27 July 2011

Undesireable #1

I recently read that the Masters Degree is the new Bachelors Degree, that anything less won't make the cut. A lovely little factoid, isn't it? Something to mull over while you can't sleep after the stress and anxiety has kicked in.

I am a girl that has always sworn by my New York driver's license, that I will never leave the city, that I couldn't live outside of the five boroughs. And yet I have found that I am now in a desperate need for a change of pace. I need a break. If I could, I would just pack my bags and move back to Europe - live for a while in a completely different place, get my feet wet again.

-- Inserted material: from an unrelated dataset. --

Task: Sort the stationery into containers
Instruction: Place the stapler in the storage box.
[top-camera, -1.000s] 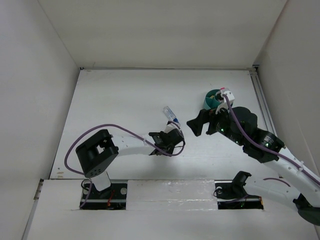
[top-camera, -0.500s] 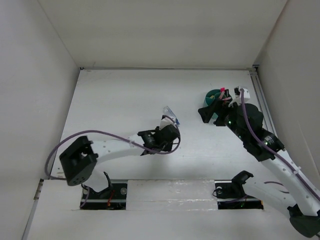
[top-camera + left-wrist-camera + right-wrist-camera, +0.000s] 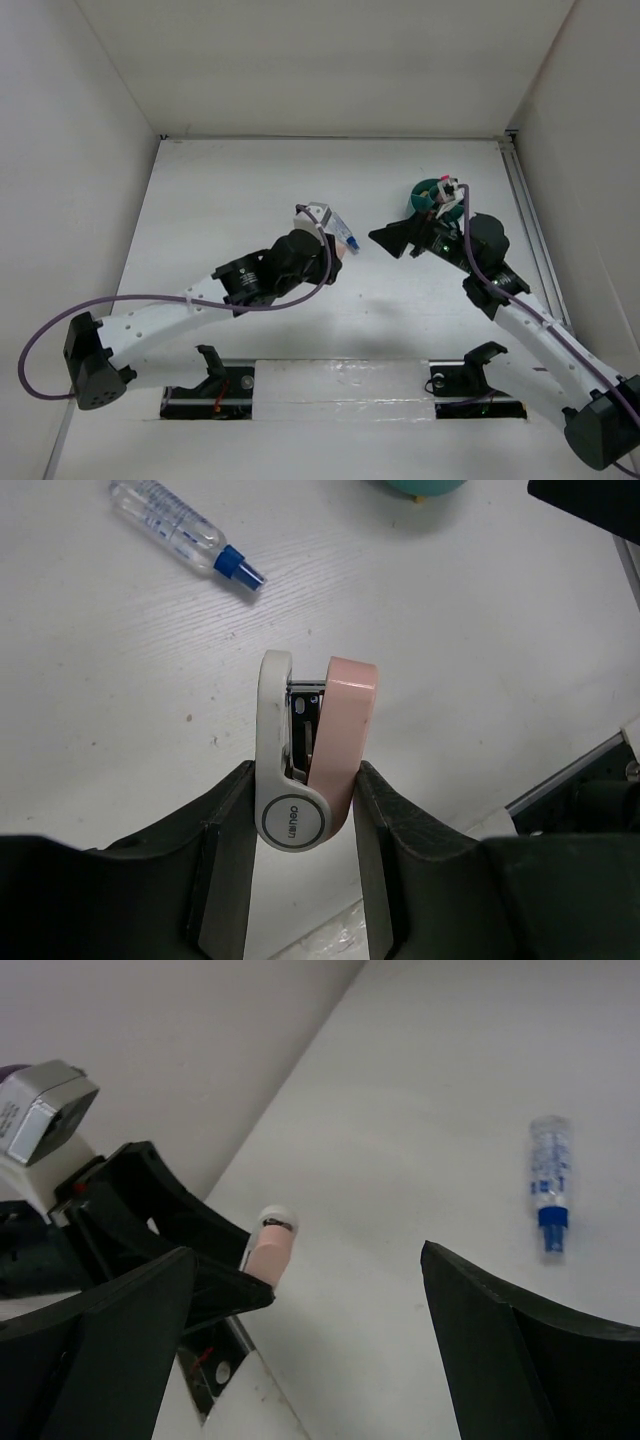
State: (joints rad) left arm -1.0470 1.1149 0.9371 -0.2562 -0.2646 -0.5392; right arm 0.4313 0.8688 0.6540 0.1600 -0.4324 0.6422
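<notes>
My left gripper (image 3: 303, 777) is shut on the silver-pink oval piece (image 3: 312, 755) and holds it above the table; it also shows in the right wrist view (image 3: 271, 1249). In the top view the left gripper (image 3: 322, 232) is by the clear blue-capped tube (image 3: 343, 231), which lies on the table (image 3: 183, 531) (image 3: 549, 1184). My right gripper (image 3: 388, 238) is open and empty, its jaws wide apart (image 3: 308, 1280), left of the teal bowl (image 3: 426, 194). Pink-tipped items (image 3: 446, 181) stick out of the bowl. The bowl's rim shows at the top of the left wrist view (image 3: 425, 486).
White walls enclose the white table (image 3: 230, 190) on the left, back and right. A metal rail (image 3: 523, 195) runs along the right edge. The right arm's forearm (image 3: 490, 265) lies just right of the bowl.
The left arm has stretched forward and risen with the oval piece in it. The right gripper has swung slightly left, away from the bowl.
</notes>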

I have never seriously considered doing something other than writing since I started college. Not ever. Not in a million years. And now that I am out of school, now that I am ready to put my degree to work, the only thing that I can think to do is anything but. I am now kicking myself for not being practical, for not getting that degree in International Affairs or Politics. Maybe then I'd have a job doing something that matters. Maybe then I would be making a difference. Maybe then I would be changing someone's life.

Maybe I'm just losing it.

E

3 comments:

Anonymous said...

While I tend to agree that a masters is the new bachelors, there is nothing saying that you can't make use of the degree you have in a different sense. Use your degree to prove that you can think and are creative and that you can learn anything you need to on the fly. This widens the range of jobs you can apply to.

A degree in politics or international affairs is useless. Bachelors are too specific right now. College students should be 'majoring' in everything. Get an understanding of all the different things that are out there: business/finance/economics, art/architecture/writing, engineering/science, etc. Kids are being groomed to a specific role right now and it drastically hurts their marketability. Masters degrees should provide for narrowing their specialities and abilities after they make a choice, not acting as a second chance cause you didn't know the first time around (especially w/ the cost of education).

If you are considering a Masters, I have two conflicting words of advice... One, its a temporary state and if you want to use it to explore, go for it. Go get the degree at a foreign institution and get your feet wet in a different country for a couple of years. Two, on the other hand though, be careful leaving a place that has an enormous amount of opportunity.

em ventker said...

See, the issue that I'm finding is that I'm not being hired because of my degree - a trade degree in only Writing. As much as I might gripe about it, I love my degree and -at the end of it- wouldn't change the choices that I made for the world.

The problem I'm finding is that it's now nearly impossible to qualify for a basic entry level writing job -or any kind of job- without more than two years of experience or an advanced degree. My question is then, how do you get the experience if no one will give it to you? It's a Catch-22. Basically, from my experience, no one is willing to take a leap and hire the new guy. It's just too risky in this market right now and that is a major buzz-kill for us recent grads.

Oh, and this is the article that I was talking about: http://www.nytimes.com/2011/07/24/education/edlife/edl-24masters-t.html?_r=2&pagewanted=all

em ventker said...

Great little big from Conan O'Brian's Havard speech back in 2000 ... it just seems fitting ... and perfect:

"What else can you expect? Let me see, by your applause, who here wrote a thesis. (APPLAUSE) A lot of hard work, a lot of your blood went into that thesis... and no one is ever going to care. I wrote a thesis: Literary Progeria in the works of Flannery O'Connor and William Faulkner. Let's just say that, during my discussions with Pauly Shore, it doesn't come up much."